Washington (Reuters, May 27) - Washington on Friday rejected Venezuela's initial efforts to extradite a Cuban exile wanted for an airliner bombing, in a case that could challenge the U.S. commitment to fight all forms of terrorism.Adding conscious insult to conscious injury, the same official suggested that Venezuela actually doesn't want Posada and deliberately submitted an application it knew would be rejected because the real purpose was to embarrass the US.
The Bush administration told Venezuela its request that Luis Posada Carriles be arrested with a view to extradition was "clearly inadequate" because it lacked supporting evidence, a State Department official, who asked not to be named, told reporters.
What a bunch of flaming crap. Posada's rap sheet is both long and well-known. Peter Kornbluth of the National Security Archive and Julia Sweig, a senior fellow at the Council on Foreign Relations, ran it down in the Baltimore Sun earlier this month:
- In 1976 he masterminded the blowing up of a civilian Cuban airliner, killing all 73 people on board. He was arrested and jailed in Venezuela, but in 1985 he either escaped or bribed his way out of prison.
- In 1997, Posada directed a series of hotel bombings in Havana, acts for which he took responsibility in an interview with a New York Times reporter.
- In November 2000, he was convicted of leading a conspiracy planning to assassinate Fidel Castro during a visit to Panama by blowing up a car full of explosives. In 2004, he was unexpectedly pardoned.
As Kornbluth and Sweig say,
Mr. Posada is one of the world's most unremitting purveyors of violence. Widely considered the godfather of Cuban exile efforts to overthrow Fidel Castro, the 77-year-old self-proclaimed freedom fighter has practiced the art of sabotage, bombing and attempted assassination since the early 1960s, when he was trained in demolition and guerrilla warfare by the Central Intelligence Agency.This is the guy of who the US is now saying it hasn't been given enough evidence to extradite.
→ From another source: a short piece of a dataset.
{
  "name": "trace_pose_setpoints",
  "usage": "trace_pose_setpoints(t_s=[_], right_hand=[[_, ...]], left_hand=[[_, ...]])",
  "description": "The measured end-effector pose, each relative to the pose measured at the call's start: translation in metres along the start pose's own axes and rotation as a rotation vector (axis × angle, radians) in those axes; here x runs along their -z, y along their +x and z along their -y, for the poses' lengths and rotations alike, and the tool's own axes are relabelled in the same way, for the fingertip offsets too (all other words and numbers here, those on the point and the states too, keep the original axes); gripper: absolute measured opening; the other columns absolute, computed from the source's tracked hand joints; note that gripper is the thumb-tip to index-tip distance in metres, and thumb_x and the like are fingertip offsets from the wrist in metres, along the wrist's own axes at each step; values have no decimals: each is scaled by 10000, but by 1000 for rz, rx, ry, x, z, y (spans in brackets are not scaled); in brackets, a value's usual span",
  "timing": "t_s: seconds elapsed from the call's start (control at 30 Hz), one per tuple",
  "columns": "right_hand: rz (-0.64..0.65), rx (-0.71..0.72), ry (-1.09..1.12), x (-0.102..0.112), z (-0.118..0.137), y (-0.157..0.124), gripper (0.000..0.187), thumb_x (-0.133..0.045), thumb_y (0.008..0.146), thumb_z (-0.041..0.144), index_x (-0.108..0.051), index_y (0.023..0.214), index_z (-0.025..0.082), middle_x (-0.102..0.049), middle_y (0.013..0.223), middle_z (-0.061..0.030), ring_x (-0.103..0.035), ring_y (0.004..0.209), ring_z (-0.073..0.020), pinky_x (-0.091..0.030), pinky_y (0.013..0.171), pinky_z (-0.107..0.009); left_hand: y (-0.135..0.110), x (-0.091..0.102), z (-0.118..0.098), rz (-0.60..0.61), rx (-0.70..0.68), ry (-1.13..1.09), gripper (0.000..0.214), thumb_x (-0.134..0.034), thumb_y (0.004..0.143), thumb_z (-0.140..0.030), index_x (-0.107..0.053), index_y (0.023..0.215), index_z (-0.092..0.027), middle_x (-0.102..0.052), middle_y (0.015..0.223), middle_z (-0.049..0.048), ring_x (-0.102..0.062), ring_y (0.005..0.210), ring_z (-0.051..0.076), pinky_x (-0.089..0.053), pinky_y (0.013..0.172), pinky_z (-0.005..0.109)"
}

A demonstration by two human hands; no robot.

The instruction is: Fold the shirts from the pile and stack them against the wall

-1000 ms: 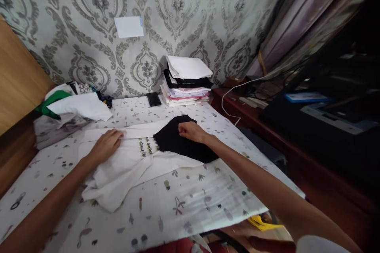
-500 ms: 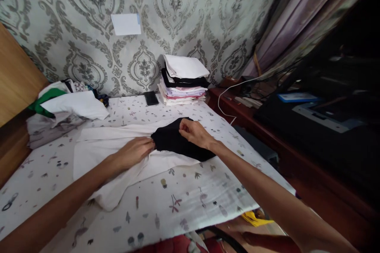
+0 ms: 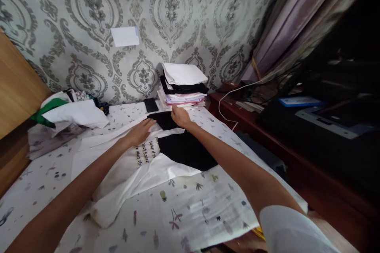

Even in today's world, it's hard to really grasp the depth of venality in that simple statement. How much evidence did the US have against the 1200 Muslim men it rounded up in the wake of 9/11, men held incommunicado for months? How much evidence did it have against the 14,000 Arab and Muslim men and boys it sought to deport under the notorious registration program? How much evidence did it have against the prisoners at Gitmo, once called the "worst of the worst" but many of who have now been released without charge? How much evidence did it have against Yaser Esam Hamdi, who they kept locked up for over two years without legal representation only to release (with the proviso he give up his US citizenship, which I doubt he wanted at that point) when the Supreme Court ruled they'd have to bring him to trial or let him go? How much evidence do they have against Jose Padilla, who is still in prison, three years without a charge being filed?
And this government, this White House, wants to say there is not enough evidence to extradite Posada, even though, at minimum, there is no doubt that he is a fugitive from a Venezuelan prison?
As I said: I wind up shaking my head even as I am not surprised.
Part of the reason for my lack of surprise is that
[t]he case presents U.S. authorities with the dilemma of how to reconcile traditional sympathy for politically influential Cuban exiles with Washington's firm stance against terrorism suspects following the Sept. 11, 2001 attacks.What's more, Posada is said to be considering asking for asylum, based in part on his long connection to the CIA. For one example, after his escape from Venezuela he went to El Salvador, where he worked with the CIA on running guns to the contras. After a plane carrying Eugene Hasenfus was shot down in October, 1986, bringing the scheme to light, Hasenfus identified a photo of Posada as one of two men who "directly supervised" the flights. (Irresistable sidebar: When I first heard about the Hasenfus flight and the connections of the CIA to gun running, I laughed that all we needed was to discover the guns had been purchased with proceeds from the emerging sale of arms to Iran! It would be "a perfect circle of death," I said. Little did I know....)
But this talk about a "dilemma" simply confuses the issue. If the Shrub team meant what it says about "fighting terrorism," if they actually intended to live up to their own rhetoric, if the War on Terror(c)(reg.)(pat.pend.) was a real undertaking instead of a flimsy PR cover for militarism and a new Pax Americana, there would be no dilemma. There would be no conflict. There would be no decision to be made - and Posada would be on his way back to Venezuela or at least be held in expectation of being extradited when what could only be technical details are taken care of.
"Do as I say, not as I do" is sometimes a sorrowful recognition of one's inability to live up to the standards one has set. Sometimes it's a flip reference to the fact that you feel free to set different standards for yourself. And sometimes, as here, it reveals the fact that you have no standards at all.